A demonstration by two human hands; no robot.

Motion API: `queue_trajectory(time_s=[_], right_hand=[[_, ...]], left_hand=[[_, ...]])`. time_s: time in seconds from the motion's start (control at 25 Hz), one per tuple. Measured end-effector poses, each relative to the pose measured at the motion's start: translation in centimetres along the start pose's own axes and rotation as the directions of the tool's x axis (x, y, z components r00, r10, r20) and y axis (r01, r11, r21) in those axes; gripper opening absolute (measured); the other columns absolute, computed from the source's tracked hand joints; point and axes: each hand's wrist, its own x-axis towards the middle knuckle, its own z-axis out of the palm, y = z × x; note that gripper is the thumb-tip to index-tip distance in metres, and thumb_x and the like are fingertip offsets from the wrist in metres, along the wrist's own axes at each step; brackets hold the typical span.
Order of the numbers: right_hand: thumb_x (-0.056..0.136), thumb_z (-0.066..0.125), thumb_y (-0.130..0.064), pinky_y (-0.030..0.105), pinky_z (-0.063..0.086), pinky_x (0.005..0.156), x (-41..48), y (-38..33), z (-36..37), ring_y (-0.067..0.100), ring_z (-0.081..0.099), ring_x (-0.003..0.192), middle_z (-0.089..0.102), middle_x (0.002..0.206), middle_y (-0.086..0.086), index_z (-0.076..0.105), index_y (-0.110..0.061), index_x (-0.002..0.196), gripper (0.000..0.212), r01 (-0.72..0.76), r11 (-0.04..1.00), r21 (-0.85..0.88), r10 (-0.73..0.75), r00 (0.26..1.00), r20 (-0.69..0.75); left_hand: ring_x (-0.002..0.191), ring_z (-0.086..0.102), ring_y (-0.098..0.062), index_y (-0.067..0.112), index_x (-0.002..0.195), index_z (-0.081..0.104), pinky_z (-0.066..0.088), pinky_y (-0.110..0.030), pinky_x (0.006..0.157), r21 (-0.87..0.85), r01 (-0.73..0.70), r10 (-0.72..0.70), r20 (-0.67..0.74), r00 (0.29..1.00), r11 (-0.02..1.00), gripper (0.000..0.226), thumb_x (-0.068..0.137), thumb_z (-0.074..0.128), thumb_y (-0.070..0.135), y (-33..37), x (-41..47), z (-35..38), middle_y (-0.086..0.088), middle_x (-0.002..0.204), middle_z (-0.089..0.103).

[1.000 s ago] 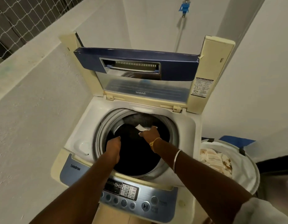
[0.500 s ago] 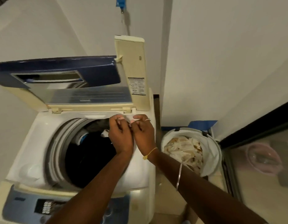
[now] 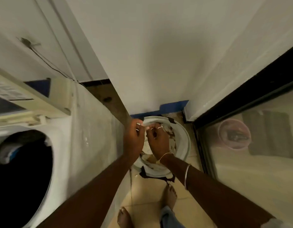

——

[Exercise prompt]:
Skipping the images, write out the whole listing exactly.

[Output of the exercise]:
A demonstration by two human hands; no robot.

Motion API: `queue_trajectory(time_s=[_], right_hand=[[_, ...]], left_hand=[[_, ...]])`. time_s: time in seconds from the motion's start (control at 25 Hz), one per tuple. Measured end-effector poses, each relative to the pose measured at the motion's start: translation in centimetres along the start pose's own axes and rotation as the directions of the tool's x axis (x, y, z components r00, r10, r20) and y axis (r01, r11, r21) in those axes; gripper opening absolute (measured); the other columns absolute, computed from the source's tracked hand joints; point and axes: each hand's wrist, its own x-axis towards the middle knuckle, its own z-axis out of the palm, y = z × x; note that gripper is the thumb-tip to index-tip distance in metres, and thumb_x and the like are fingertip offsets from the wrist in metres, along the wrist's own axes at each step; brackets hold the typical span.
Order of the numbers: right_hand: thumb_x (-0.056..0.136), thumb_z (-0.066..0.125), thumb_y (-0.130..0.064), pinky_y (-0.030..0.105), pinky_z (-0.063..0.086), pinky_x (0.005..0.156), x (-41..48), y (-38..33), z (-36..37), ring_y (-0.067..0.100), ring_z (-0.081..0.099), ring_x (-0.003..0.192), middle_z (-0.089..0.102), middle_x (0.002..0.206), middle_y (-0.086..0.086), index_z (-0.076..0.105), index_y (-0.110..0.061), index_x (-0.002..0.196), gripper (0.000..0.212), r01 (-0.72..0.76), r11 (-0.04..1.00), r21 (-0.85..0.88), r10 (-0.73..0.75), r00 (0.26..1.00), r20 (-0.69..0.75); left_hand: ring_x (-0.002..0.191), ring_z (-0.086..0.102), ring_y (-0.098..0.062), index_y (-0.067..0.112), index_x (-0.002..0.195), index_z (-0.081..0.104), pinky_z (-0.066..0.088), pinky_y (-0.110..0.030), pinky_x (0.006..0.157), r21 (-0.87..0.85), r01 (-0.73..0.70), r10 (-0.72..0.70), r20 (-0.67..0.74), r00 (0.29..1.00), r11 (-0.02..1.00), gripper (0.000..0.226), thumb_x (-0.068..0.137), thumb_z (-0.074..0.128), thumb_y (-0.070..0.135), y (-33..37), x (-41..47), z (-35..38), middle_y (-0.086..0.088), middle_x (-0.002..0.204), middle_z (-0.089..0.103).

[1.000 s ago] 
[0.500 s ago] 
[now] 

The output contains nothing more.